[Exercise objective] Would you copy exactly the lines in the data below from the one that has "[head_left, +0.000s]" through the one that has "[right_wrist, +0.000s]", dropping any pictures?

[Supplied data]
--- --- ---

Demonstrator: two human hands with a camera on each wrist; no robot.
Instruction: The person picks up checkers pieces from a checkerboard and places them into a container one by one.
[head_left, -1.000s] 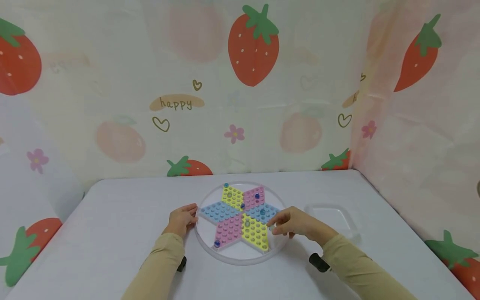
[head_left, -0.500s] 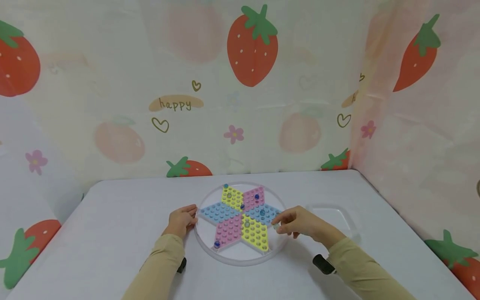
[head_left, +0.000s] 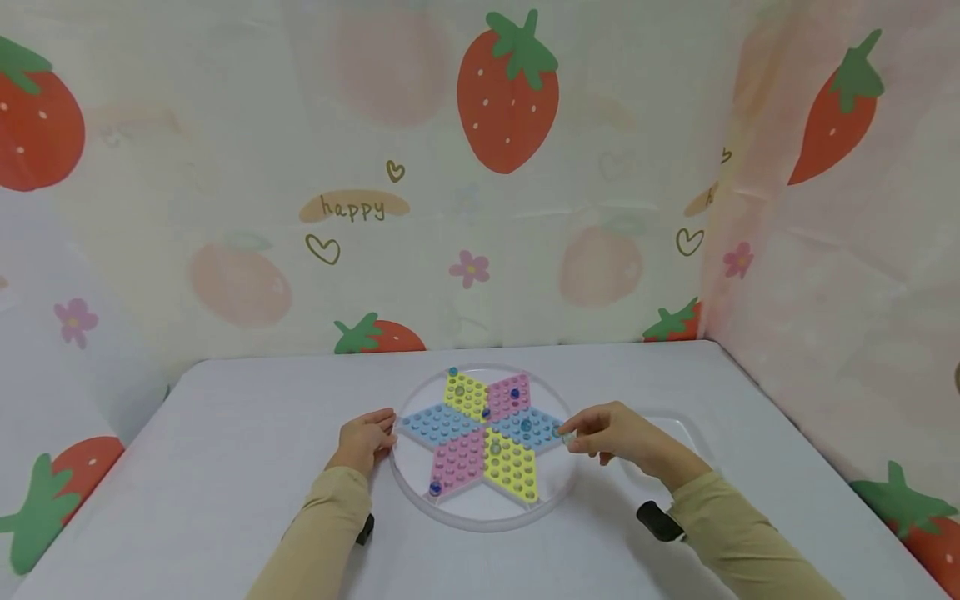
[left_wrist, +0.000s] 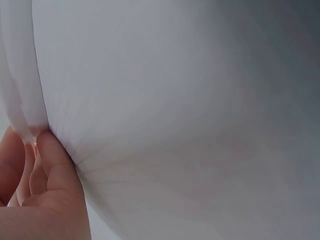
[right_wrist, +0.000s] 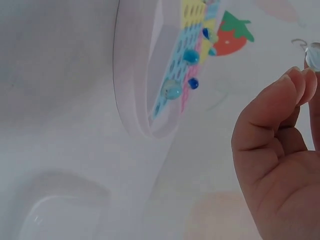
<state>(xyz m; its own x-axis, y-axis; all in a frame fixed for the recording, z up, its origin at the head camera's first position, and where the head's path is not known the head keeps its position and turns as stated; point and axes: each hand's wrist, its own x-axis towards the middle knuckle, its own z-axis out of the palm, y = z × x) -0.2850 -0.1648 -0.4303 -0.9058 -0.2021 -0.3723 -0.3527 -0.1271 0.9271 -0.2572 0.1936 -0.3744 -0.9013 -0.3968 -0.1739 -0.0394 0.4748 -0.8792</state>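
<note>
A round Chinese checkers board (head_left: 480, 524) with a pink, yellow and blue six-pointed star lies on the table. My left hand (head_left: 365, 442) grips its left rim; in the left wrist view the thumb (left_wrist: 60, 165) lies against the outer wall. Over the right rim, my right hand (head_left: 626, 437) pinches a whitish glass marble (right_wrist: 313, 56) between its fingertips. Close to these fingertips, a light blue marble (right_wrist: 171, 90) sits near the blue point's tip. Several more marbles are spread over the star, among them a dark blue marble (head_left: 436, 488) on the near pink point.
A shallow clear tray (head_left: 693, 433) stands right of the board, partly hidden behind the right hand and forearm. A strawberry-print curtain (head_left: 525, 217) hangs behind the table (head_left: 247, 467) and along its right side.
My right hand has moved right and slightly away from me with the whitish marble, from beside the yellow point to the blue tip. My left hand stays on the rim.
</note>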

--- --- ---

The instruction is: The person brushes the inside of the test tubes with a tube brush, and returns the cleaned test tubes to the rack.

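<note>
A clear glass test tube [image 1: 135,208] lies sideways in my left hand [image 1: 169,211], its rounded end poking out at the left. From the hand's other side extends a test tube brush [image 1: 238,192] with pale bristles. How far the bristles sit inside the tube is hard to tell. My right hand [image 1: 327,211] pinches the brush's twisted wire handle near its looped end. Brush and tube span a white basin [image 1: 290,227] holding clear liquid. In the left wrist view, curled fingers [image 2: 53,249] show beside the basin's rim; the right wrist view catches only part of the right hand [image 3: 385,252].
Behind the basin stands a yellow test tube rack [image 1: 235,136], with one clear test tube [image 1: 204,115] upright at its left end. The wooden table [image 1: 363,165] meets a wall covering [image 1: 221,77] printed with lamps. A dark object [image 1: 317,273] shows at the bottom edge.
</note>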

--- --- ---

[Task response]
[head_left, +0.000s] 
[left_wrist, +0.000s] 
[right_wrist, +0.000s] 

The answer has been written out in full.